### ACTIVITY:
From the data below, return all lines holding the string "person".

Excerpts from a dataset:
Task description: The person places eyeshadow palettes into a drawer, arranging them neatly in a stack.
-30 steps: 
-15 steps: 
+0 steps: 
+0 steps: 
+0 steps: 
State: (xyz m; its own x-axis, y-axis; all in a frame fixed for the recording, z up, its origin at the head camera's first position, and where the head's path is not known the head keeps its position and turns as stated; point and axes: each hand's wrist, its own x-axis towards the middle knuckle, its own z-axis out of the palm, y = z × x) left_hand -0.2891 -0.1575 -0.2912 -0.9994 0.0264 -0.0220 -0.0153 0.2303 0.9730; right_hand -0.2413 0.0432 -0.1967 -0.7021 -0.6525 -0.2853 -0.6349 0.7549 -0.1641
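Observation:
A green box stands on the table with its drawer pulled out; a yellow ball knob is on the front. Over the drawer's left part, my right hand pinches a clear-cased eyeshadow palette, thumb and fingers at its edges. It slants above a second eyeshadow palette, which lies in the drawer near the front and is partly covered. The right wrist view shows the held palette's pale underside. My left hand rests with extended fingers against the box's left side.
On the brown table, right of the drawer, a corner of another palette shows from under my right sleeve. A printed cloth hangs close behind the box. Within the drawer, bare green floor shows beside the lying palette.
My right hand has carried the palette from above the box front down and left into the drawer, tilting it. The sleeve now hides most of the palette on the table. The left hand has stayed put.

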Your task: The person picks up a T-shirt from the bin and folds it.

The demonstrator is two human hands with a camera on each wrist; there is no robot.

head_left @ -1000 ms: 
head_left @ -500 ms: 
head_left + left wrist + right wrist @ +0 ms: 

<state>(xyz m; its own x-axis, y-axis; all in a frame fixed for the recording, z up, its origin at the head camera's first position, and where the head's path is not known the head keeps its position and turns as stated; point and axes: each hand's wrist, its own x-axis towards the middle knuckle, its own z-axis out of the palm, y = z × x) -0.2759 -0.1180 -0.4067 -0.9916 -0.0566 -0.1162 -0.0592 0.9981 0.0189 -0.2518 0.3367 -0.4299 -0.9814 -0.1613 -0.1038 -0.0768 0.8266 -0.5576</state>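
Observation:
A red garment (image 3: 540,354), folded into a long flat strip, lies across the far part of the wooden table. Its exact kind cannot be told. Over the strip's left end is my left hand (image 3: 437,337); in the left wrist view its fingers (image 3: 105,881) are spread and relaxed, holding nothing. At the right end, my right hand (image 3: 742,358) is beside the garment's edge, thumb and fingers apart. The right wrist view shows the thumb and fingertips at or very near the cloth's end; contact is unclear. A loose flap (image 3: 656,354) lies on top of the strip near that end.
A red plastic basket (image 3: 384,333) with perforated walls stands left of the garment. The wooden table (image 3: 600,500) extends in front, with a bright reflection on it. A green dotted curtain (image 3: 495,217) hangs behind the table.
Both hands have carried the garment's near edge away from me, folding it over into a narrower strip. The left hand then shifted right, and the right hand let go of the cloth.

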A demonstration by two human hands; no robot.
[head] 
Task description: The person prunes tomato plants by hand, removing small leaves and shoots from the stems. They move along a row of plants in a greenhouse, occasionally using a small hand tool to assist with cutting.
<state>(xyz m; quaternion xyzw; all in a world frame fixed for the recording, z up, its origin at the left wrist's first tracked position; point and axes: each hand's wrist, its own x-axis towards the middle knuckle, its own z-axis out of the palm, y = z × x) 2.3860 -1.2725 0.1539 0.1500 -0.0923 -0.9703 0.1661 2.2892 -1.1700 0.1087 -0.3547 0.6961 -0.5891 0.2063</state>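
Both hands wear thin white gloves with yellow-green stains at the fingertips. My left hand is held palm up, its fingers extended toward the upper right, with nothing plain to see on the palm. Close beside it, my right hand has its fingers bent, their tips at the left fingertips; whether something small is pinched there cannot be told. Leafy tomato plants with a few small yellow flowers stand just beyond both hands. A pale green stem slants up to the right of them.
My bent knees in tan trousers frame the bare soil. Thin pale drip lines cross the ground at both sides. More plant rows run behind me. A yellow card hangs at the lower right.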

### OUTPUT OF THE TASK:
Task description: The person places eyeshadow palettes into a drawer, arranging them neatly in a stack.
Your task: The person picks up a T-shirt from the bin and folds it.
Task description: The person prunes tomato plants by hand, removing small leaves and shoots from the stems. They move along a row of plants in a greenhouse, occasionally using a small hand tool to assist with cutting.

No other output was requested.